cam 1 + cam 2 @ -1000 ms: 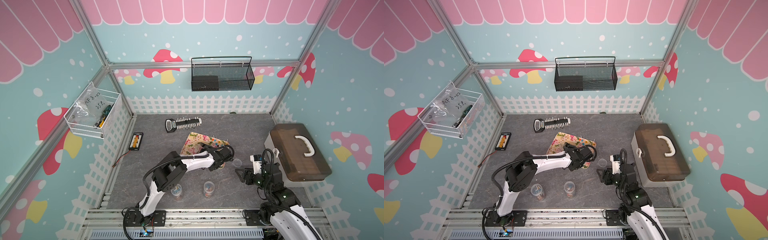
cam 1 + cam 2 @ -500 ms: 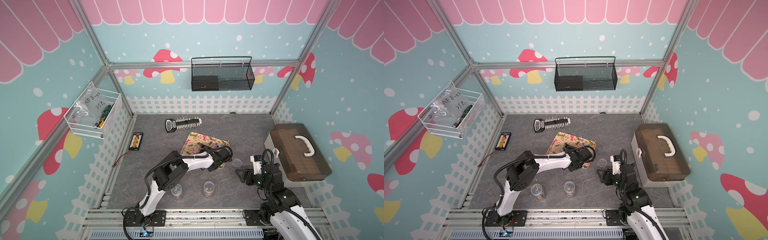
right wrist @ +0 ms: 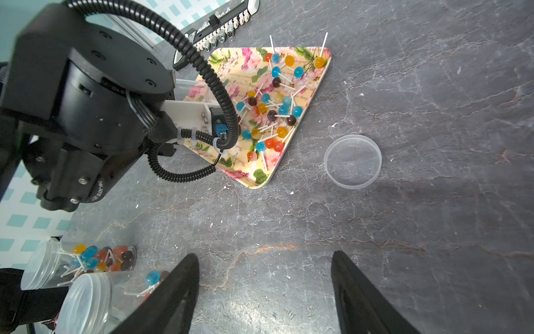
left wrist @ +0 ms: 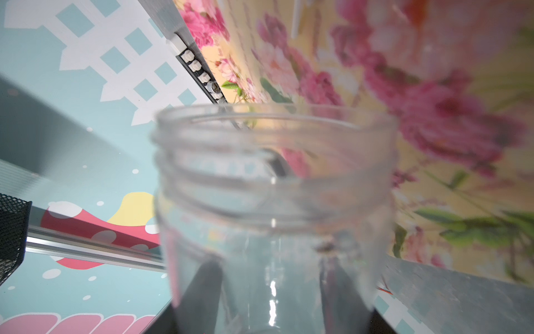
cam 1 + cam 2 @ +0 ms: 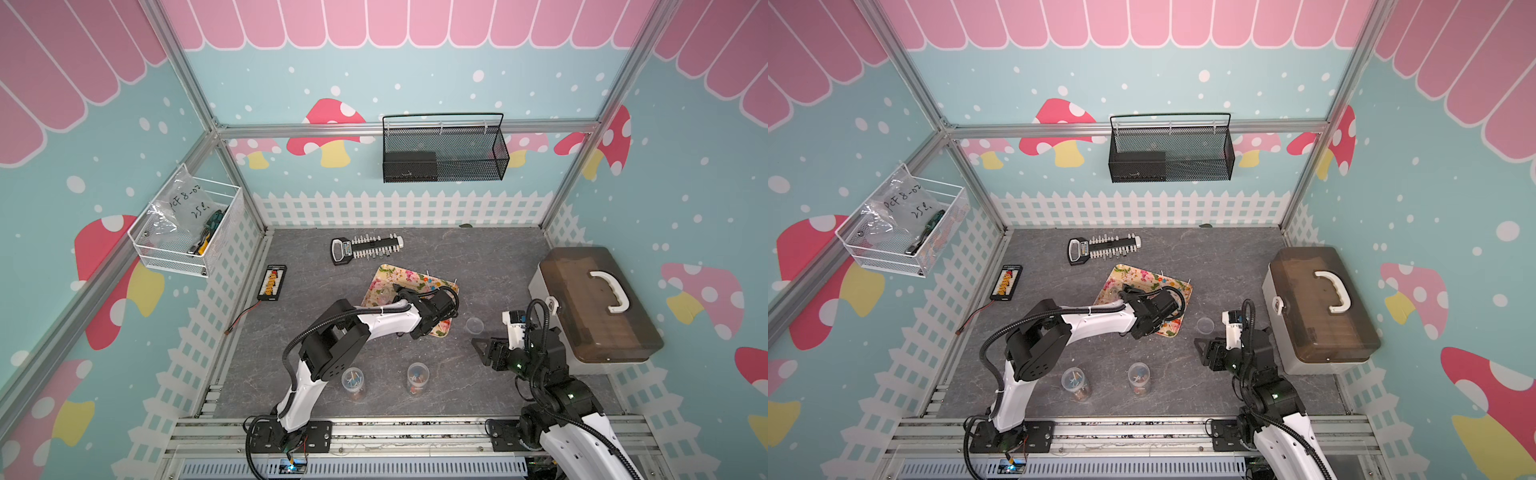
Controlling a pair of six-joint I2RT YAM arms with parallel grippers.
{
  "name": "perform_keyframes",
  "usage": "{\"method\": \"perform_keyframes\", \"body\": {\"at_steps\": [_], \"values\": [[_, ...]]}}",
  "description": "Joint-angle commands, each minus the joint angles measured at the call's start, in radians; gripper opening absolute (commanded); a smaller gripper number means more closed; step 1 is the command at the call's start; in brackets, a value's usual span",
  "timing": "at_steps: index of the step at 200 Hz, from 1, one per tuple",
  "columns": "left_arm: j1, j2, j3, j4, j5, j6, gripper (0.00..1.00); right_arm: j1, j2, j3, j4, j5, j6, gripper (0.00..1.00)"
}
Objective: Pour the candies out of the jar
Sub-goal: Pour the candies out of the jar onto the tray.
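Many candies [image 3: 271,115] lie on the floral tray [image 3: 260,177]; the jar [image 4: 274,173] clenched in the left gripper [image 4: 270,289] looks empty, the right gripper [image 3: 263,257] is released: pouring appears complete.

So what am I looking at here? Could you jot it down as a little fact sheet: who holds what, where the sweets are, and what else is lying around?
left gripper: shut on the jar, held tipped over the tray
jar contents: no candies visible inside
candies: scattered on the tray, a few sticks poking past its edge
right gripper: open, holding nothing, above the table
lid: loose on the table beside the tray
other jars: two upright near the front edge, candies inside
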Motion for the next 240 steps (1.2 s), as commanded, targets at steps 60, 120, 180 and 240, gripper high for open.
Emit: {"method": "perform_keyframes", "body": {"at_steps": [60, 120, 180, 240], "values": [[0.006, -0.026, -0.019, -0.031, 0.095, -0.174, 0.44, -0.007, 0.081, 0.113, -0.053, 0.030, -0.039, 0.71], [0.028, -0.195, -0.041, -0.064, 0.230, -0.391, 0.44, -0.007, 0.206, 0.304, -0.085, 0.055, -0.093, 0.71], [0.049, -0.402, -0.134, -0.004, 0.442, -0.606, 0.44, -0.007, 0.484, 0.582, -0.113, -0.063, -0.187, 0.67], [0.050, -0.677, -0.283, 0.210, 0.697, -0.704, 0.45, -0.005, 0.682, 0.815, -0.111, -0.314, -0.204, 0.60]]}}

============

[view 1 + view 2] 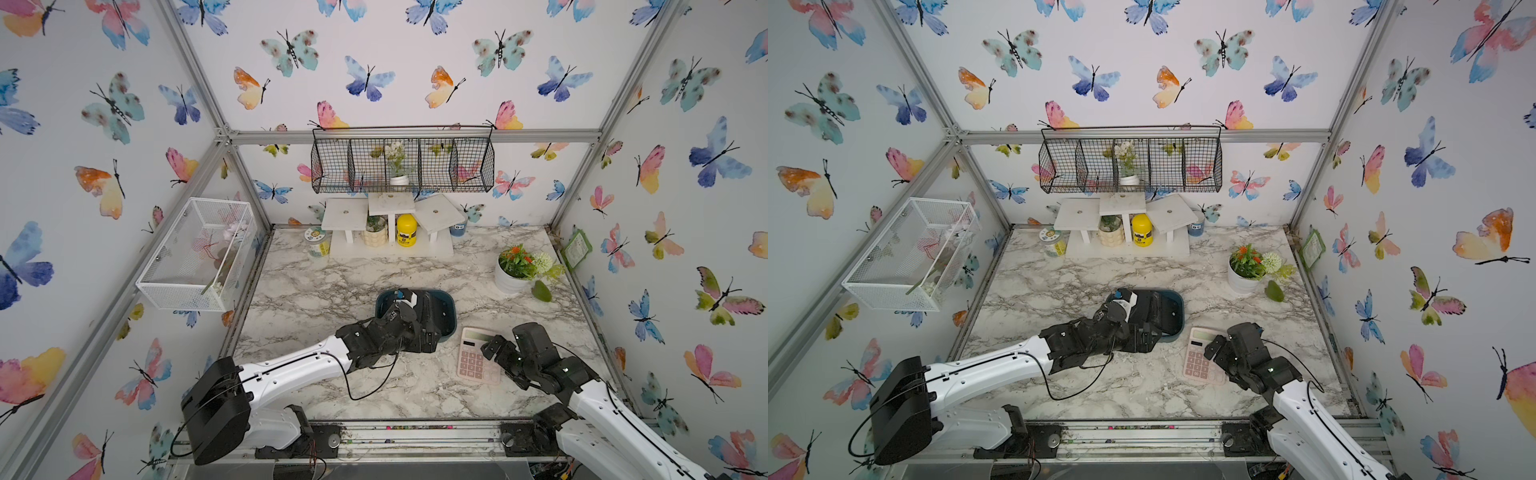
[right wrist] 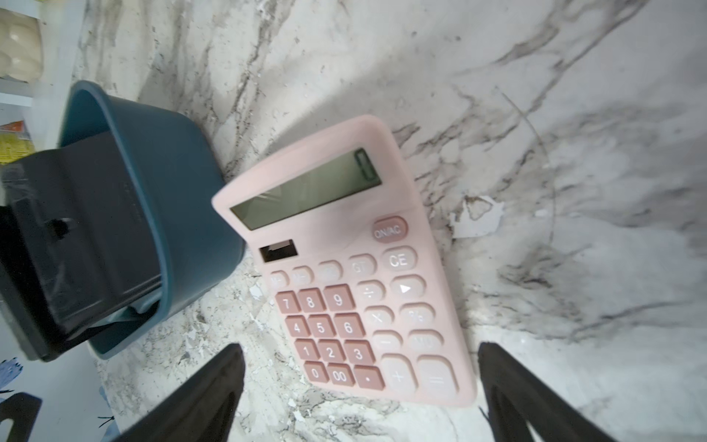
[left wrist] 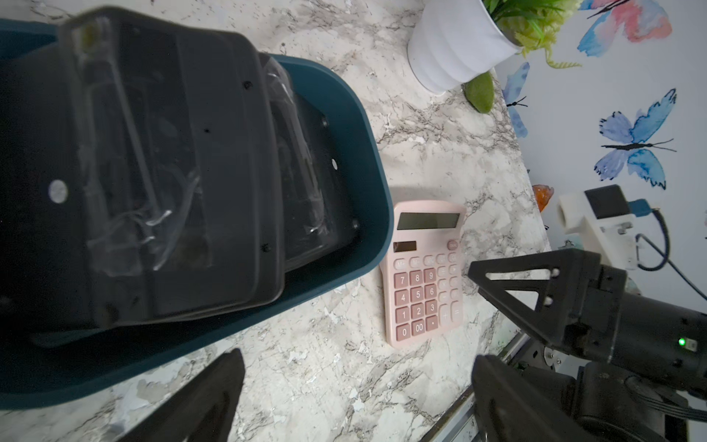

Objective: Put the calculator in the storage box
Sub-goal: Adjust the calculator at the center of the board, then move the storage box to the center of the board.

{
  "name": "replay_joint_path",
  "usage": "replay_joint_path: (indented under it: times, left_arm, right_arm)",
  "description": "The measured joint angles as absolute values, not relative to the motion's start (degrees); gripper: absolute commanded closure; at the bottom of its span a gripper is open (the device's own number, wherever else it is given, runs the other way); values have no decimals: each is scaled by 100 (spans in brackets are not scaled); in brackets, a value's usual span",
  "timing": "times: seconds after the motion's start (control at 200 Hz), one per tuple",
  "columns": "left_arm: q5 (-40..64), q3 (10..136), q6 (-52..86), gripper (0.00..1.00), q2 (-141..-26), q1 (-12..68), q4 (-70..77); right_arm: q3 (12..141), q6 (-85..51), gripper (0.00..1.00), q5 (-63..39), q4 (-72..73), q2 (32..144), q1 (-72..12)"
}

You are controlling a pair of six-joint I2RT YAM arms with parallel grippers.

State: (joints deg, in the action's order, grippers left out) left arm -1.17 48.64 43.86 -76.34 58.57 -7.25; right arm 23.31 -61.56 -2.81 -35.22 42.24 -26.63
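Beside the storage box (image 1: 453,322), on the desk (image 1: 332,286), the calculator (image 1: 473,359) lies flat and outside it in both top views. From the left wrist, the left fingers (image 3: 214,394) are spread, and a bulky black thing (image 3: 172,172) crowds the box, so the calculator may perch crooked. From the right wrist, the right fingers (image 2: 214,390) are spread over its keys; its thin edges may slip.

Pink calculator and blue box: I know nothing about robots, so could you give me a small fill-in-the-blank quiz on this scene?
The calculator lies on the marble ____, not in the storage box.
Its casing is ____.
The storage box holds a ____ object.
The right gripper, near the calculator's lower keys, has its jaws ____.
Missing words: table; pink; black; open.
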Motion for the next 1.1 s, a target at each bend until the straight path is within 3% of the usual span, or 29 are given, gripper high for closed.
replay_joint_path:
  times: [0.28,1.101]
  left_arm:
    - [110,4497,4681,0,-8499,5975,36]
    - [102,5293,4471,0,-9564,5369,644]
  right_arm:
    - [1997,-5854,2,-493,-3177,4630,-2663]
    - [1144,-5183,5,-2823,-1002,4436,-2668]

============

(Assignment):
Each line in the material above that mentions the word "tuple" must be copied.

(Exercise output):
  "timing": "at_steps: index of the step at 200 Hz, from 1, one per tuple",
  "timing": "times: seconds after the motion's start (control at 200 Hz), one per tuple",

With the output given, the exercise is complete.